Complications of epididymitis include testicular or scrotal abscess, testicular infarction, chronic epididymitis with chronic pain, and infertility.

How can epididymitis be prevented?

Since most cases of epididymitis are related to sexual activity, safe sexual practices are important in prevention of the disease.

What is the evidence?

Adelman, WP, Joffe, A. "Genitourinary issues in the male college student: a case-based approach". Pediatr Clin North Am. vol. 52. 2005. pp. 199-216.

(A case-based review using typical, atypical, and otherwise instructive clinical cases to review multiple presentations of genitourinary disease in young adult men.)

Adelman, WP, Joffe, A. "The adolescent male genital examination: what's normal and what's not". Contemp Pediatr. vol. 16. 1999. pp. 76-92.

(A basic review of the male genitourinary examination including key discriminators on physical examination to differentiate disease presentations.)

"Sexually transmitted diseases treatment guidelines, 2010". MMWR. vol. 59. 2010. pp. 67-9.

(This update of the 2006 guidelines is the result of consultation with a group of STD experts. Evidence based and expert opinion treatment guidelines.)

Harnisch, JP, Alexander, ER, Berger, RE. "Aetiology of acute epididymitis". Lancet. vol. 309. 1977. pp. 819-21.

(Seminal study showing association with sexually transmitted diseases in young adult males.)

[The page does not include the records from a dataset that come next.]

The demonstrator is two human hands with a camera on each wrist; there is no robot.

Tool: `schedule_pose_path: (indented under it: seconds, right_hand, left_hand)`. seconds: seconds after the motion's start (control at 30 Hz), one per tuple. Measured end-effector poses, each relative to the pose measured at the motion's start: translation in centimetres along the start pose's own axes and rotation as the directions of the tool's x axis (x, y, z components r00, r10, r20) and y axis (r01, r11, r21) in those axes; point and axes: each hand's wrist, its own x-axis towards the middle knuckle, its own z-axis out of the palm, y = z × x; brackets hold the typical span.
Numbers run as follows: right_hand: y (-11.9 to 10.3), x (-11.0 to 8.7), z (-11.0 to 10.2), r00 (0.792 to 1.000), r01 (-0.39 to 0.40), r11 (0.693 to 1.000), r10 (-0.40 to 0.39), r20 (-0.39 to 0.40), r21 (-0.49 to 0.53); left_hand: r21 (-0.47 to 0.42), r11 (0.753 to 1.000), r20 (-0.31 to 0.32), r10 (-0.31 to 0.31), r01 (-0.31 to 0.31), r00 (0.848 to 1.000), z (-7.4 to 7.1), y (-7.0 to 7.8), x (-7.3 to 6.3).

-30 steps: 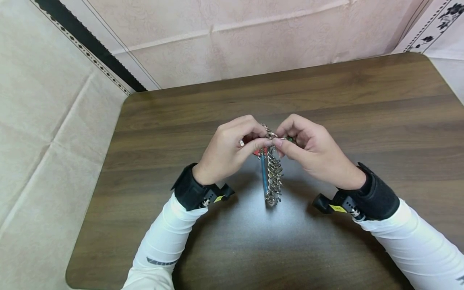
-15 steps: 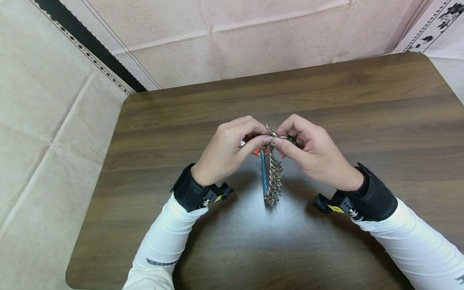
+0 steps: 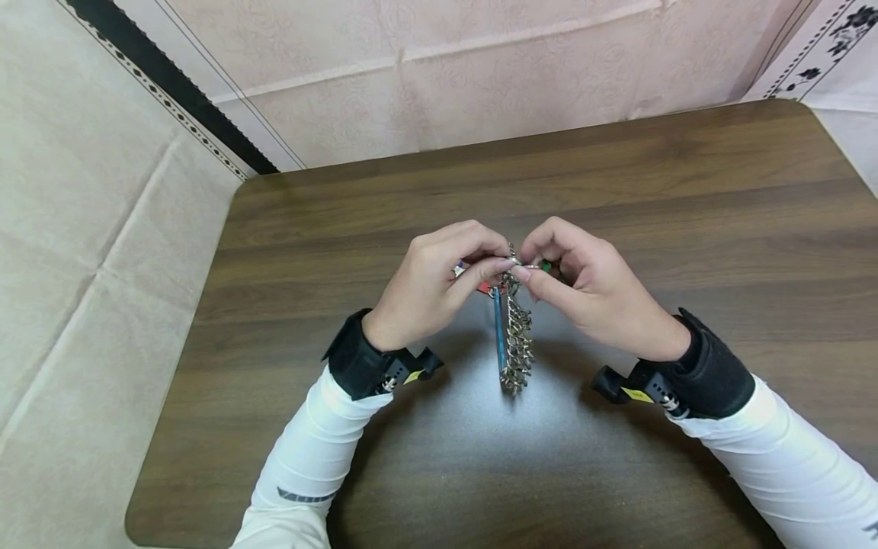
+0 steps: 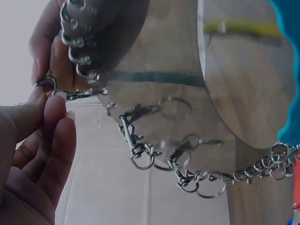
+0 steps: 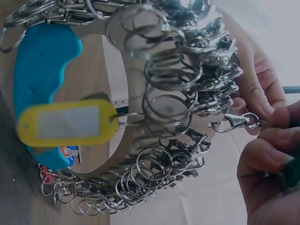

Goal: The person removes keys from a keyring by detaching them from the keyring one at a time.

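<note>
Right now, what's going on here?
A person's left hand seems to pinch the ring end of a metal snap hook at the edge of a clear plate with a teal handle; the right hand, fingertips meeting it, grips a green item. The plate's rim is crowded with more snap hooks and key rings. Can't tell whether that hook is latched on.

We see a turquoise handle (image 5: 40,79), silver clasps (image 5: 218,79) and rings (image 5: 168,101), and a yellow tag (image 5: 105,117) around a white label (image 5: 68,123). A small green piece (image 3: 546,266) and a red piece (image 3: 484,288) add brighter spots. We note the brown, streaked table (image 3: 686,229), white sleeves (image 3: 302,457), black wristbands (image 3: 716,374), pale pink cloth (image 3: 480,99) (faintly patterned, we find) and black flowers on a white border (image 3: 789,90).
</note>
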Motion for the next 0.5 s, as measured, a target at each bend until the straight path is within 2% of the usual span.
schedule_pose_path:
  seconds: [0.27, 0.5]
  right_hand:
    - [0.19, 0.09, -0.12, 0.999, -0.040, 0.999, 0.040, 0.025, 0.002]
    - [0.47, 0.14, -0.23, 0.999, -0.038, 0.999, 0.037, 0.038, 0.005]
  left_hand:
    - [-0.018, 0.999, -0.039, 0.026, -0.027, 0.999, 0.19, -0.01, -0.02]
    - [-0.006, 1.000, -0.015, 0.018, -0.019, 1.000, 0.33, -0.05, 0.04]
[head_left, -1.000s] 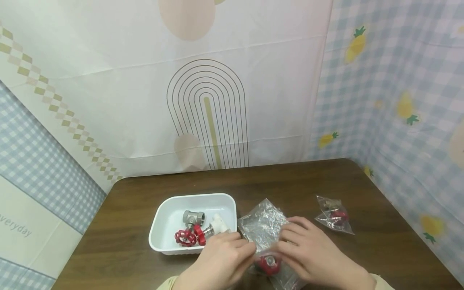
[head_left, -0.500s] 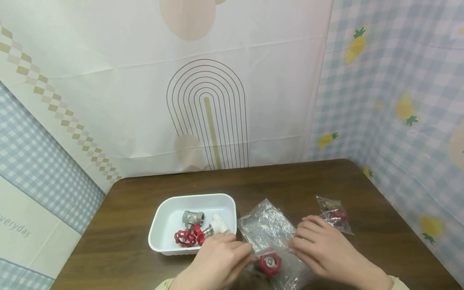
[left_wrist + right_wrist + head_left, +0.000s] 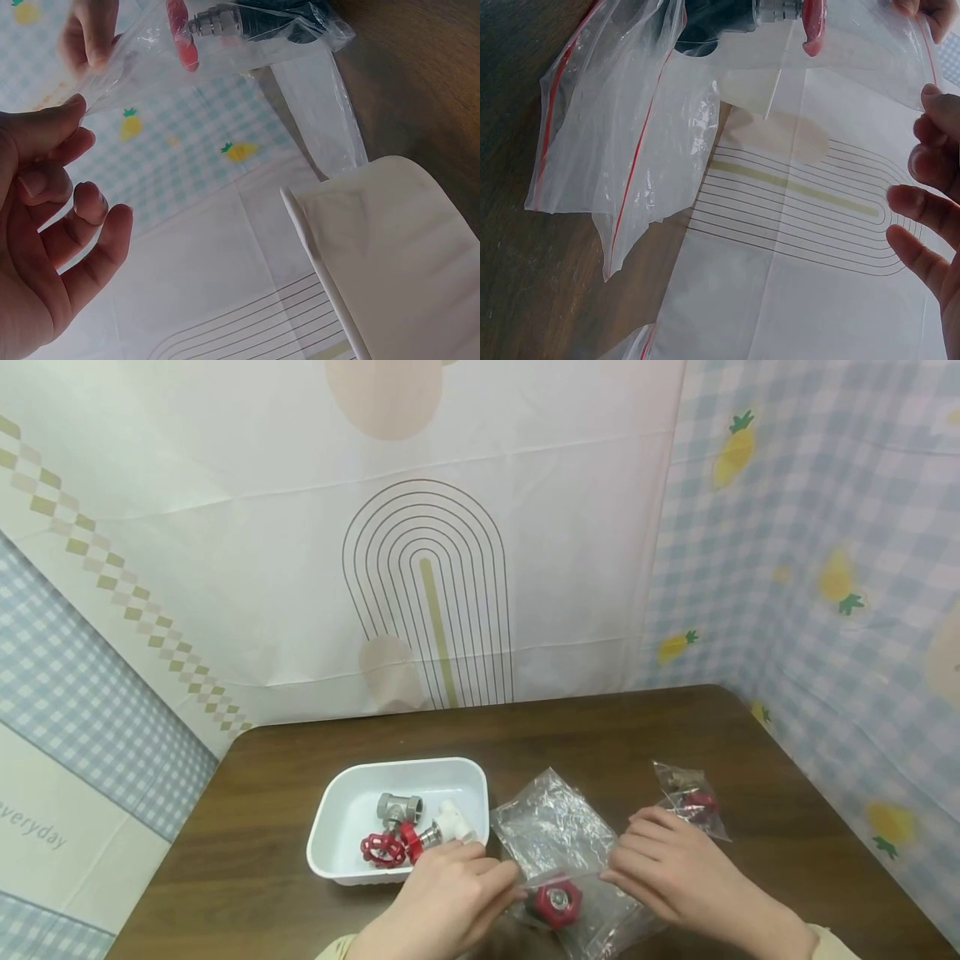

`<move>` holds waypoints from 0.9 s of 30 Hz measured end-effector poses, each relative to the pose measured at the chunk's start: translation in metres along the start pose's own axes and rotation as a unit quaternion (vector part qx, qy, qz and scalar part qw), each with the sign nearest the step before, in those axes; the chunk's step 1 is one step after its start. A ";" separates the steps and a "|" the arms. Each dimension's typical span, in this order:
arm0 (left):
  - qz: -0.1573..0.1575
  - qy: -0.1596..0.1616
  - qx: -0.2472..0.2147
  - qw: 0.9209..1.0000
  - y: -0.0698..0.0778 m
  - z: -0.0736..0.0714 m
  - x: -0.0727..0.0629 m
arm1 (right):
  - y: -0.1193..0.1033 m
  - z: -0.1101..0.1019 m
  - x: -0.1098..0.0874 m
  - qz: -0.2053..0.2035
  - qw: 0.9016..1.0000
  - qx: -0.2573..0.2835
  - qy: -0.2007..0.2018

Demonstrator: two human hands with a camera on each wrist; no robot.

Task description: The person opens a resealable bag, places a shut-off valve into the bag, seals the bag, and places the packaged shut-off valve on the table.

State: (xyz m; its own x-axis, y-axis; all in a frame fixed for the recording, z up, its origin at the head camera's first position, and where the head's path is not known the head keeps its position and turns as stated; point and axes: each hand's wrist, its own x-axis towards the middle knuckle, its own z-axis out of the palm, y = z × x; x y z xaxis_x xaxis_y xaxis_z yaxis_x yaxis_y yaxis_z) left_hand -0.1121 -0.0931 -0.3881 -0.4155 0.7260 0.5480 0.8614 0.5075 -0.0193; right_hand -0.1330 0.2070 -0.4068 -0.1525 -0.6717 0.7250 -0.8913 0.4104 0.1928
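A clear zip bag (image 3: 870,64) with a red seal line stands upright around a valve with a red handwheel (image 3: 558,902) and a dark body (image 3: 285,21). At one end of the bag's mouth, my left hand (image 3: 447,893) pinches the edge between thumb and index finger. The opposite end is pinched by my right hand (image 3: 678,872), its other fingers loosely bent. Between the two hands the mouth edge is stretched taut. Beneath and behind lie more flat clear zip bags (image 3: 551,827).
Left of the bags is a white tray (image 3: 321,852) with a grey metal valve (image 3: 400,810), a red handwheel (image 3: 383,850) and a white fitting (image 3: 452,821). Another bagged red-handled valve (image 3: 699,804) lies at the right on the brown table (image 3: 592,727). Patterned cloth hangs behind.
My right hand has moved rightward, away from the left one, pulling the bag's mouth edge straight. The red handwheel now shows more fully below it. The tray contents look the same.
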 end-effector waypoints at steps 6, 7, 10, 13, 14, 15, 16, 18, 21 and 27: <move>0.000 0.003 0.003 1.000 0.001 -0.002 -0.002 | -0.002 -0.001 0.002 -0.007 1.000 0.000 0.005; 0.001 0.005 0.002 1.000 0.001 -0.003 -0.002 | -0.003 -0.002 0.002 -0.006 1.000 0.000 0.006; 0.007 0.010 0.007 1.000 0.001 -0.006 -0.001 | -0.005 -0.005 0.006 -0.003 1.000 -0.001 0.008; 0.011 0.009 0.016 1.000 -0.001 -0.010 0.001 | -0.006 -0.009 0.011 -0.003 1.000 -0.001 0.009; 0.011 0.008 0.022 1.000 -0.002 -0.011 0.002 | -0.005 -0.010 0.012 -0.004 1.000 -0.003 0.008; 0.010 0.007 0.026 1.000 -0.003 -0.012 0.003 | -0.003 -0.012 0.014 -0.005 1.000 -0.005 0.006; 0.008 0.005 0.030 0.999 -0.005 -0.013 0.006 | -0.001 -0.013 0.015 -0.005 1.000 -0.007 0.002; 0.004 0.002 0.041 0.999 -0.010 -0.013 0.012 | 0.006 -0.017 0.018 -0.004 1.000 -0.018 -0.003; -0.009 -0.004 0.046 0.999 -0.022 -0.008 0.028 | 0.021 -0.022 0.020 0.006 0.999 -0.033 -0.017; -0.033 -0.038 0.026 0.998 -0.053 0.009 0.073 | 0.062 -0.028 0.016 0.044 0.995 -0.057 -0.067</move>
State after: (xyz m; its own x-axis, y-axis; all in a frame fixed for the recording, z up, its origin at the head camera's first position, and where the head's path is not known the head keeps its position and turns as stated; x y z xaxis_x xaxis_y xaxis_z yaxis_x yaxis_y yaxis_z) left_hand -0.1908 -0.0623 -0.3546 -0.4929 0.7229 0.4841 0.8163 0.5768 -0.0302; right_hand -0.1787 0.2385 -0.3649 -0.2895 -0.7039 0.6486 -0.8195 0.5325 0.2120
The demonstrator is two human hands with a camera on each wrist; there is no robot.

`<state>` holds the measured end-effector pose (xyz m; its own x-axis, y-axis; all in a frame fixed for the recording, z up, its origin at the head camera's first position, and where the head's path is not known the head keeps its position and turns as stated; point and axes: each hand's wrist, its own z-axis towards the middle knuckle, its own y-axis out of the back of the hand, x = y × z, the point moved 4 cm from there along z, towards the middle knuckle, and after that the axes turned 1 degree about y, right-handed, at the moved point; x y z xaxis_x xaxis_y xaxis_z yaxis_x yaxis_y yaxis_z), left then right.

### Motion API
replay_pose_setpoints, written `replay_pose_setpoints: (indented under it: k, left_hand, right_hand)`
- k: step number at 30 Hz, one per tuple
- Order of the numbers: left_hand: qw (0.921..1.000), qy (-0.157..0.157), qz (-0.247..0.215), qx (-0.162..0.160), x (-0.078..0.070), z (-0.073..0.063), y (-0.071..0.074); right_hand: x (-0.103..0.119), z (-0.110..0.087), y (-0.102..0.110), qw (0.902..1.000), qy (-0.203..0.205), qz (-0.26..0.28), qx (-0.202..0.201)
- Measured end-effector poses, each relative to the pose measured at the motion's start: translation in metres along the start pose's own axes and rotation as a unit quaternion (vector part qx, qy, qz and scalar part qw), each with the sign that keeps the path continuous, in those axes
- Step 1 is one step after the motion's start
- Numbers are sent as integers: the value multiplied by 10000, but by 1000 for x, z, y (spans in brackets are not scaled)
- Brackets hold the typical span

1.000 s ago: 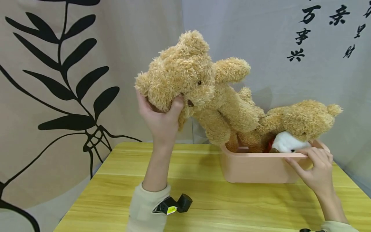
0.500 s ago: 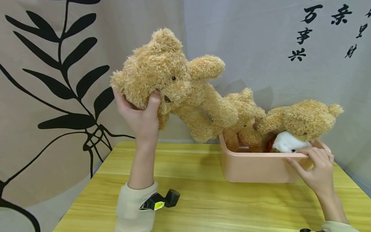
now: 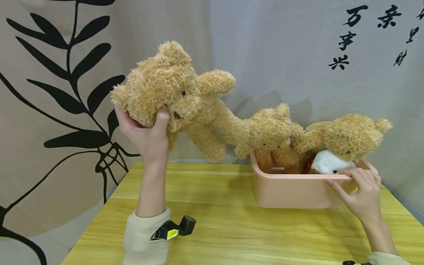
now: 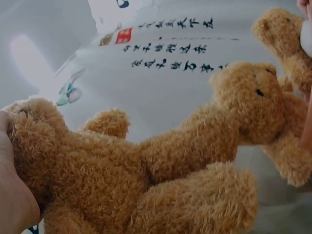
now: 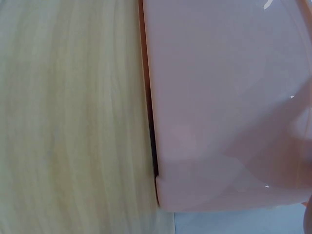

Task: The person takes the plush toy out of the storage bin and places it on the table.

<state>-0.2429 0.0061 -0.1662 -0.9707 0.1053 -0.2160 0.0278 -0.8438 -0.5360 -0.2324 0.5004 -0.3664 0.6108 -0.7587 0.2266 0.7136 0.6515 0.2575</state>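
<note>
My left hand [image 3: 144, 141] grips a tan teddy bear [image 3: 155, 86] by its head, holding it in the air over the table's left half. The bear lies roughly sideways, its legs pointing right; in the left wrist view one leg [image 4: 195, 146] overlaps a second teddy bear [image 4: 248, 102], and whether they touch I cannot tell. That second bear leans out at the left end of a pink bin [image 3: 298, 191]. With thumb outside and fingers over the rim, my right hand [image 3: 364, 189] holds the bin's front right edge.
Inside the bin, a third teddy bear [image 3: 351, 134] leans toward the right end, above a white plush toy [image 3: 329, 162] with something red beside it. The bin stands on a wood-grain table [image 3: 212, 224]. Behind hangs a printed cloth backdrop [image 3: 265, 44].
My left hand has carried its teddy bear leftward, away from the bin. The second bear's face has come into sight. My right hand and the bin have stayed put.
</note>
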Motion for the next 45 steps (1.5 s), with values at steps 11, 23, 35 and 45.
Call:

Nickel, JC, Siemens, DR, Nickel, KR. "The patient with chronic epididymitis: characterization of an enigmatic syndrome". J Urol. vol. 167. 2002. pp. 1701-4.

(Review of this uncommon complication of acute epididymitis, especially rare in children and adolescents.)

Somekh, E, Gorenstein, A, Serour, F. "Acute epididymitis in boys: evidence of a post-infectious etiology". J Urol. vol. 171. 2004. pp. 391-4.

(Prospective study showing evidence of a postinfectious cause for epididymal swelling in prepubertal boys.)

Tracy, CR, Steers, WD, Costabile, R. "Diagnosis and management of epididymitis". Urol Clin North Am. vol. 35. 2008. pp. 101-8.

(A good review for the clinician.)

Ongoing controversies regarding etiology, diagnosis, treatment

In HIV/AIDS infection or for other immunocompromised states, therapy is the same as for immunocompetent patients, except that fungal and mycobacterial infections are more common than in immunocompetent patients, so persistent symptoms should prompt further evaluation and treatment looking for these causes.